Apple preps next Mac chips with aim to outclass highest-end PCs

Dec 07. 2020

By Syndication Washington Post, Bloomberg · Mark Gurman, Ian King · BUSINESS 

Apple Inc. is planning a series of new Mac processors for introduction as early as 2021 that are aimed at outperforming Intel Corp.’s fastest.

Chip engineers at the Cupertino, California-based technology giant are working on several successors to the M1 custom chip, Apple’s first Mac main processor that debuted in November. If they live up to expectations, they will significantly outpace the performance of the latest machines running Intel chips, according to people familiar with the matter who asked not to be named because the plans aren’t yet public.

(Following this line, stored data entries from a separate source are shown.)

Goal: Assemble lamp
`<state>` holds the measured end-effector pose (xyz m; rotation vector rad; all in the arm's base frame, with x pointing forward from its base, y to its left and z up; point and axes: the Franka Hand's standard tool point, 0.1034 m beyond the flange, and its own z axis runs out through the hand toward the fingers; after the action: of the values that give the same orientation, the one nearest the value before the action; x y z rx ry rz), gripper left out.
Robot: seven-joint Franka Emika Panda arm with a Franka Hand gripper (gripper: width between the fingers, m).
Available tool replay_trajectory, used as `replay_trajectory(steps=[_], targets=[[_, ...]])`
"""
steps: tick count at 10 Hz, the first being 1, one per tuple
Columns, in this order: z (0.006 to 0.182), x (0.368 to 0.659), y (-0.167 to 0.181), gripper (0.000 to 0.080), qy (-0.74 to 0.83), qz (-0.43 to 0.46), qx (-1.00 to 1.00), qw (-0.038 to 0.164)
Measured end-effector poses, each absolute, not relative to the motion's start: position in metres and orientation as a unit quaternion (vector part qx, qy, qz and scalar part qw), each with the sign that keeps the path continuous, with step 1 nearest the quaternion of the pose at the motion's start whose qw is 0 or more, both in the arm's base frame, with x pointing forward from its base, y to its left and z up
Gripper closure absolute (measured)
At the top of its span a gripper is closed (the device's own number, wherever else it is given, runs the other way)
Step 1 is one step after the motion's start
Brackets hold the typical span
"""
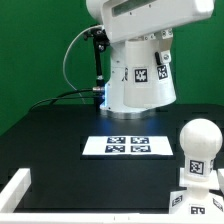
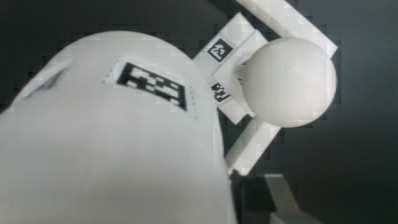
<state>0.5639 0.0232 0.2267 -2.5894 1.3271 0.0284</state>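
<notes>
The large white cone shade (image 1: 141, 78) with square tags hangs under the arm, above the back of the black table. In the wrist view the shade (image 2: 107, 135) fills most of the picture. My gripper (image 2: 228, 188) is shut on the shade's wall; one grey finger (image 2: 276, 197) shows beside it and the other is hidden. The round-headed bulb (image 1: 198, 143) stands upright in the small tagged base (image 1: 192, 197) at the front, on the exterior view's right. In the wrist view the bulb's head (image 2: 285, 82) lies just beyond the shade's edge, lower than the shade.
The marker board (image 1: 127, 146) lies flat mid-table, in front of the shade. A white rail (image 1: 14, 186) borders the table's front on the exterior view's left. White rail pieces (image 2: 290, 24) show around the bulb in the wrist view. A black cable (image 1: 70, 60) hangs behind.
</notes>
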Motion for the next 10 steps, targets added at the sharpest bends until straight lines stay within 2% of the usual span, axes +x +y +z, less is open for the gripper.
replay_trajectory(steps=[1,2,4,6,10], targets=[[0.226,0.566,0.026,0.0758,0.451,0.013,-0.886,0.106],[0.229,0.58,0.036,0.0758,0.438,0.015,-0.894,0.09],[0.238,0.619,0.057,0.0758,0.434,-0.003,-0.897,0.082],[0.23,0.635,0.068,0.0758,0.444,-0.011,-0.893,0.075],[0.2,0.638,0.096,0.0758,0.468,-0.014,-0.881,0.062]])
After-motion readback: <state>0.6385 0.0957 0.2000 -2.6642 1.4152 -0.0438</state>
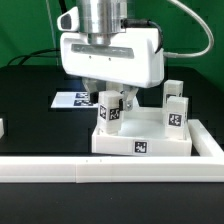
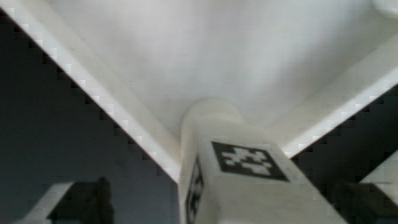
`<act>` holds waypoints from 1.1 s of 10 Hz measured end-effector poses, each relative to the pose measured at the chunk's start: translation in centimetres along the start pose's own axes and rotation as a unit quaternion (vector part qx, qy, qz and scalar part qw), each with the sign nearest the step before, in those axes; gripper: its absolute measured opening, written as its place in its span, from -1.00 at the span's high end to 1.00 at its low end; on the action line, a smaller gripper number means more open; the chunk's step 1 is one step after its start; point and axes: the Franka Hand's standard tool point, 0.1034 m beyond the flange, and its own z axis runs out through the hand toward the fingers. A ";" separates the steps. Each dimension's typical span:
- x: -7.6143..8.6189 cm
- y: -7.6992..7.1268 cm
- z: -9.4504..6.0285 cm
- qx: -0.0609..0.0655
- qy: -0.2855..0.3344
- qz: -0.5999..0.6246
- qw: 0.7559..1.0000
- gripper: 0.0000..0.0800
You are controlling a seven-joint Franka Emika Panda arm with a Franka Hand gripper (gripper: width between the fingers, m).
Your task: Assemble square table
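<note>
The white square table top (image 1: 160, 142) lies on the black table, with a tag on its front wall. A white tagged leg (image 1: 110, 110) stands upright at its near corner on the exterior view's left. A second leg (image 1: 176, 108) stands at the corner to the right. My gripper (image 1: 110, 104) hangs straight over the first leg with its fingers on either side of it. In the wrist view the leg (image 2: 240, 165) rises from the top's corner (image 2: 214, 60). My gripper (image 2: 231, 205) is open there, and a dark gap separates one finger (image 2: 80, 200) from the leg.
A long white border rail (image 1: 100, 170) runs across the front and up the exterior view's right side. The marker board (image 1: 72, 100) lies flat behind the table top on the left. A small white part (image 1: 2, 127) sits at the left edge.
</note>
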 end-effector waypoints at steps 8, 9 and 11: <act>0.3 0.3 0.1 -0.003 -0.005 -0.295 0.955 -0.62; 0.3 0.3 0.1 -0.004 -0.005 -0.340 0.941 -0.62; 0.2 0.1 0.1 -0.007 -0.005 -0.403 0.915 -0.62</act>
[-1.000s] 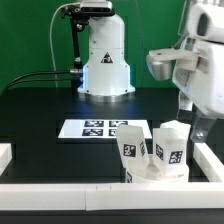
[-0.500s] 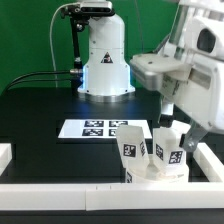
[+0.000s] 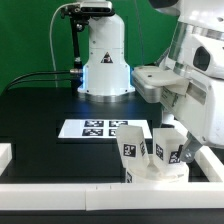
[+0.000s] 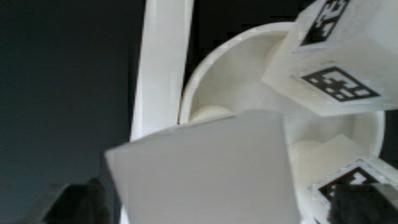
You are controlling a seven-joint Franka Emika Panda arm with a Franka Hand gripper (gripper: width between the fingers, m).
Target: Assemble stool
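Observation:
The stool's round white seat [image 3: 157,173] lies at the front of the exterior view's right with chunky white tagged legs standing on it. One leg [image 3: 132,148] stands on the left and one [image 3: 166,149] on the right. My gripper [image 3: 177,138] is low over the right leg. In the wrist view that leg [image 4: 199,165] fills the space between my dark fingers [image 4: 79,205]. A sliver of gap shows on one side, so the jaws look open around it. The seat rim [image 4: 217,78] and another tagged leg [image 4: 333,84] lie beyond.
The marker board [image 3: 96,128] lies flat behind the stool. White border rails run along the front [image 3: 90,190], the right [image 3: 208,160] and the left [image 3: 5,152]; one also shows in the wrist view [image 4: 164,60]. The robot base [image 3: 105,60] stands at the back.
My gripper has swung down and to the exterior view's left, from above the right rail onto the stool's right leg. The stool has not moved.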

Apple’s M1 chip was unveiled in a new entry-level MacBook Pro laptop, a refreshed Mac mini desktop and across the MacBook Air range. The company’s next series of chips, planned for release as early as the spring and later in the fall, are destined to be placed across upgraded versions of the MacBook Pro, both entry-level and high-end iMac desktops, and later a new Mac Pro workstation, the people said.

The road map indicates Apple’s confidence that it can differentiate its products on the strength of its own engineering and is taking decisive steps to design Intel components out of its devices. The next two lines of Apple chips are also planned to be more ambitious than some industry watchers expected for next year. The company said it expects to finish the transition away from Intel and to its own silicon in 2022.

While Intel gets less than 10% of its revenue from furnishing Apple with Mac chips, the rest of its PC business is liable to face turbulence if the iPhone maker is able to deliver demonstrably better-performing computers. It could accelerate a shake-up in an industry that has long been dependent on Intel’s pace of innovation. For Apple, the move sheds that dependency, deepens its distinction from the rest of the PC market and gives it a chance to add to its small, but growing share in PCs.

An Apple spokesman declined to comment. Chip development and production is complex with changes being common throughout the development process. Apple could still choose to hold back these chips in favor of lesser versions for next year’s Macs, the people said, but the plans nonetheless indicate Apple’s vast ambitions.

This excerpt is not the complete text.